Private equity firms are sitting on an estimated $500 billion in cash. In the last year, less than $50 billion of that has been spent. Investors who provide money to private equity funds do not expect their cash to remain idle over the longer term. Private equity firms know they must put this money to work if they want to continue in the business.
Recently, more and more downsized corporate executives and others have begun looking to start or buy a business. Many of these potential buyers are passionate about taking charge of their own lives and are actively searching for targets.
As the economy and debt markets slowly begin to improve, more and more private equity firms, companies, and individuals will be aggressively seeking good acquisition candidates. Unfortunately for all involved, good acquisition candidates are currently scarce.
If and when you want to sell your business, will you be considered a good acquisition candidate?
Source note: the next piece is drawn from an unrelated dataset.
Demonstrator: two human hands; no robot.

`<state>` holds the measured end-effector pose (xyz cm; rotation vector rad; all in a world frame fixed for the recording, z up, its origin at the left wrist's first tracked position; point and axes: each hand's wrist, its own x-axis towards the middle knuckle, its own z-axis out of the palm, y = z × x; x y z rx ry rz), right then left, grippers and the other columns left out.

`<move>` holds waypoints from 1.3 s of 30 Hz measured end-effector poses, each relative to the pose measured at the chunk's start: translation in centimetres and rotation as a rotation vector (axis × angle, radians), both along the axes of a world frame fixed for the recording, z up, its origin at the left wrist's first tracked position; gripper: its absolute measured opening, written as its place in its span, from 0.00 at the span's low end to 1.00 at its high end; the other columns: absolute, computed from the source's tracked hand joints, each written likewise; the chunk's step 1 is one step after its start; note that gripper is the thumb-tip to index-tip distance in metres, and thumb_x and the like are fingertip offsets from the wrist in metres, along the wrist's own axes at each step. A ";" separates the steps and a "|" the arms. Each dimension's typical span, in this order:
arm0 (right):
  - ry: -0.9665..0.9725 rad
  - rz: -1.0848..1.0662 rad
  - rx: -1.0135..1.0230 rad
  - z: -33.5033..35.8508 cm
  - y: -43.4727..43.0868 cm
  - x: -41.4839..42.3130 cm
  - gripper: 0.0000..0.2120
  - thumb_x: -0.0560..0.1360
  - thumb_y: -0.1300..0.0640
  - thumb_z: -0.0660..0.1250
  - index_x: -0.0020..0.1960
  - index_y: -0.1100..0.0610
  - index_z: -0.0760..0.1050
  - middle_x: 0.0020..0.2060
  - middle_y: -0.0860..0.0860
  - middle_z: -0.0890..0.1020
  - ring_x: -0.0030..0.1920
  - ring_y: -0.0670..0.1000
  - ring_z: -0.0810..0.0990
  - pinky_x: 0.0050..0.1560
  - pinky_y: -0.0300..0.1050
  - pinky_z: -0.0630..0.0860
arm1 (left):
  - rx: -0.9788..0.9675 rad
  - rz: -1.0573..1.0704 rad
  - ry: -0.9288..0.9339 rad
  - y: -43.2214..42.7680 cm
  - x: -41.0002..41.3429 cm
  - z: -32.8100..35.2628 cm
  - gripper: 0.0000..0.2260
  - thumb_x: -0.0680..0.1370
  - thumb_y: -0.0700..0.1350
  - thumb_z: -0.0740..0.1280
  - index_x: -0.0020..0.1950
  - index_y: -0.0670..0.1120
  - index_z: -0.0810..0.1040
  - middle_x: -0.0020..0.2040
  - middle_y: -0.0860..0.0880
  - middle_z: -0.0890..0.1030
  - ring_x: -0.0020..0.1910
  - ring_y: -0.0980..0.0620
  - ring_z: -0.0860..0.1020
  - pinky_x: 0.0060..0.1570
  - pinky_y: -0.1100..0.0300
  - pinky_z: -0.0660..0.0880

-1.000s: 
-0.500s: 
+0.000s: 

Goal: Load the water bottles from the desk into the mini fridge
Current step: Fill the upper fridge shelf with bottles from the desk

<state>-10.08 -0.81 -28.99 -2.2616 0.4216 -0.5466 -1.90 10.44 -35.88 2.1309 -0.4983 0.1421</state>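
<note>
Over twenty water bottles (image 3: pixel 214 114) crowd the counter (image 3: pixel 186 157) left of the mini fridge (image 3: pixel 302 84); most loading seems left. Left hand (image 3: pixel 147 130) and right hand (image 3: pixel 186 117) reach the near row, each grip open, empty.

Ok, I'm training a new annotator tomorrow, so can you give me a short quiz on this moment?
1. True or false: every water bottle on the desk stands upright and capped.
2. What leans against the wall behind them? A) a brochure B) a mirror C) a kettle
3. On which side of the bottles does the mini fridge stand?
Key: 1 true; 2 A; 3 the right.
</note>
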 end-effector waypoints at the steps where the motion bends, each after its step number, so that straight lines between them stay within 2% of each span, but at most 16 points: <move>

Good acquisition candidates generally have strong, sustainable business models that include steadily rising sales and income or at least the potential to rise.
Most potential buyers will concentrate heavily on your financial statements, at least to start their due diligence. Are you comfortable your financial statements and key management reports are accurate and reflective of the substance of the business? If not, you need to act now to clean them up. When buyers come calling it’s too late. Nothing will cause a potential buyer to dig deeper in due diligence than if he/she finds problems in your financial statements or key management reports. If you do not have quantifiable, verifiable, and relevant data, you will not maximize your selling price and you may not even be able to sell your business.
Can your organization sustain an intense due diligence exercise? Are you sure you don’t have gaps in your internal controls, records, financial statements, and processes? Once due diligence starts, if the potential buyer catches wind of sloppy controls, statements, processes, and/or legal/organizational documentation, at a minimum they will use that to try to drive your price down – if not, kill the deal.
If your business is well documented and legitimately shows good financial performance, can that performance be replicated? If your company is a “one man band” and you want to retire when you sell, you must have a team that can carry on without you. Are you actively training and developing your staff today, for tomorrow?
For those of you who have no intention of selling, is it still not wise to make sure you have a “clean” organization to help you make better decisions?
Oh, and by the way, you can’t take your business with you! The natural order of things mandates we all exit someday. You can plan for it now or force your family, friends, or partners to make huge decisions under fire, at a bad time, and without adequate planning.
Do everyone a favor and take some time to get your organization in shape and consider how you’ll exit, not whether. You need to start now and have two to three years of a strong track record. You’ve worked hard in your business and you deserve to maximize your exit.